• Task prompt: All of the data below is to be output without alteration.

Dataset excerpt Start Marker

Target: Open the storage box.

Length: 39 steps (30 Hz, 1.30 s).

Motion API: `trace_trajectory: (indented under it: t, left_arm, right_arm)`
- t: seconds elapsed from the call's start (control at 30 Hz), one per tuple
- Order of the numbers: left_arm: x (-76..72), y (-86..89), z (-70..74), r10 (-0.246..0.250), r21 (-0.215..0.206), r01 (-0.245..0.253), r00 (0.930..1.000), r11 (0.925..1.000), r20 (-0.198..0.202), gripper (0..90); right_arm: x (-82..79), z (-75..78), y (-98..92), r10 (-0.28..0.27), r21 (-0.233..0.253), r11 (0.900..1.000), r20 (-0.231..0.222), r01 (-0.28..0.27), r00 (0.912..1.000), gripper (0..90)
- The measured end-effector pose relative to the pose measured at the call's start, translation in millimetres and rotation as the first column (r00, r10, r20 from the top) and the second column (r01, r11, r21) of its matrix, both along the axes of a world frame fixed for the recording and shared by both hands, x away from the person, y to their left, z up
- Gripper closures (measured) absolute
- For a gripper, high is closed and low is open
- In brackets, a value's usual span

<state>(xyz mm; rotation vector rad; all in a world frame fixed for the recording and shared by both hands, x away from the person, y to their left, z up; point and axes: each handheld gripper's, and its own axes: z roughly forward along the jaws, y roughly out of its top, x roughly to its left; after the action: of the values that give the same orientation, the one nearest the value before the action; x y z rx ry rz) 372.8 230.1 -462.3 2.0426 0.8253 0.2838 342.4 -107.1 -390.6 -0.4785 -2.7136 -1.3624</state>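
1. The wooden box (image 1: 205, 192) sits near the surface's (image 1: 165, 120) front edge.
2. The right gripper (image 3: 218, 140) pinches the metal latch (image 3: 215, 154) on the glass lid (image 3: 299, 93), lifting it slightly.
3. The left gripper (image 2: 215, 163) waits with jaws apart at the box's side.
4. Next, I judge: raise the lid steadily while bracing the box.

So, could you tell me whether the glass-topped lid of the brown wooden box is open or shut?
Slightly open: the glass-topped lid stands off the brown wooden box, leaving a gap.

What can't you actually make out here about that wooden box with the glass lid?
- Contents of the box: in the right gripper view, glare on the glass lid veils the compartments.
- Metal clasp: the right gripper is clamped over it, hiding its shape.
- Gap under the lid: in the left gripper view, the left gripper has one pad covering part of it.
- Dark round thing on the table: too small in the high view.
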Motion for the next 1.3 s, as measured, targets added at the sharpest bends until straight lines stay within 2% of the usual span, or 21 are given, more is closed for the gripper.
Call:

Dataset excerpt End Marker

• Solution for this task:
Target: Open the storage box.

Length: 39 steps (30 Hz, 1.30 s).

Motion API: `trace_trajectory: (indented under it: t, left_arm, right_arm)`
- t: seconds elapsed from the call's start (control at 30 Hz), one per tuple
- Order of the numbers: left_arm: x (-76..72), y (-86..89), z (-70..74), r10 (-0.246..0.250), r21 (-0.215..0.206), r01 (-0.245..0.253), r00 (0.930..1.000), r11 (0.925..1.000), r20 (-0.198..0.202), gripper (0..90); right_arm: x (-82..79), z (-75..78), y (-98..92), r10 (-0.28..0.27), r21 (-0.233..0.253), r11 (0.900..1.000), r20 (-0.231..0.222), r01 (-0.28..0.27), r00 (0.912..1.000), gripper (0..90)
- The measured end-effector pose relative to the pose measured at the call's start, translation in millimetres and rotation as the first column (r00, r10, r20 from the top) and the second column (r01, r11, r21) of its matrix, both along the axes of a world frame fixed for the recording and shared by both hands, x away from the person, y to their left, z up
- Gripper closures (measured) absolute
- For a gripper, high is closed and low is open
- In brackets, a value's usual span

<state>(xyz mm; rotation vector rad; all in a world frame fixed for the recording and shared by both hands, x away from the person, y to their left, z up; point and axes: each handheld gripper's, and its own axes: z roughly forward along the jaws, y roughly out of its top, x roughly to its left; after the action: of the values that give the same orientation, the one nearest the value before the action; x y z rx ry rz) 372.8 230.1 -462.3 2.0426 0.8253 0.2838 342.4 -107.1 -390.6 -0.4785 -2.7136 -1.3624</state>
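1. The wooden box (image 1: 205, 192) sits near the surface's (image 1: 165, 120) front edge.
2. The right gripper (image 3: 218, 140) pinches the metal latch (image 3: 215, 154) on the glass lid (image 3: 299, 93), lifting it slightly.
3. The left gripper (image 2: 215, 163) waits with jaws apart at the box's side.
4. Next, I judge: raise the lid steadily while bracing the box.

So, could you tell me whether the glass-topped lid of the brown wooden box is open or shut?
Slightly open: the glass-topped lid stands off the brown wooden box, leaving a gap.

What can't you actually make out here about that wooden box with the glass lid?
- Contents of the box: in the right gripper view, glare on the glass lid veils the compartments.
- Metal clasp: the right gripper is clamped over it, hiding its shape.
- Gap under the lid: in the left gripper view, the left gripper has one pad covering part of it.
- Dark round thing on the table: too small in the high view.
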Motion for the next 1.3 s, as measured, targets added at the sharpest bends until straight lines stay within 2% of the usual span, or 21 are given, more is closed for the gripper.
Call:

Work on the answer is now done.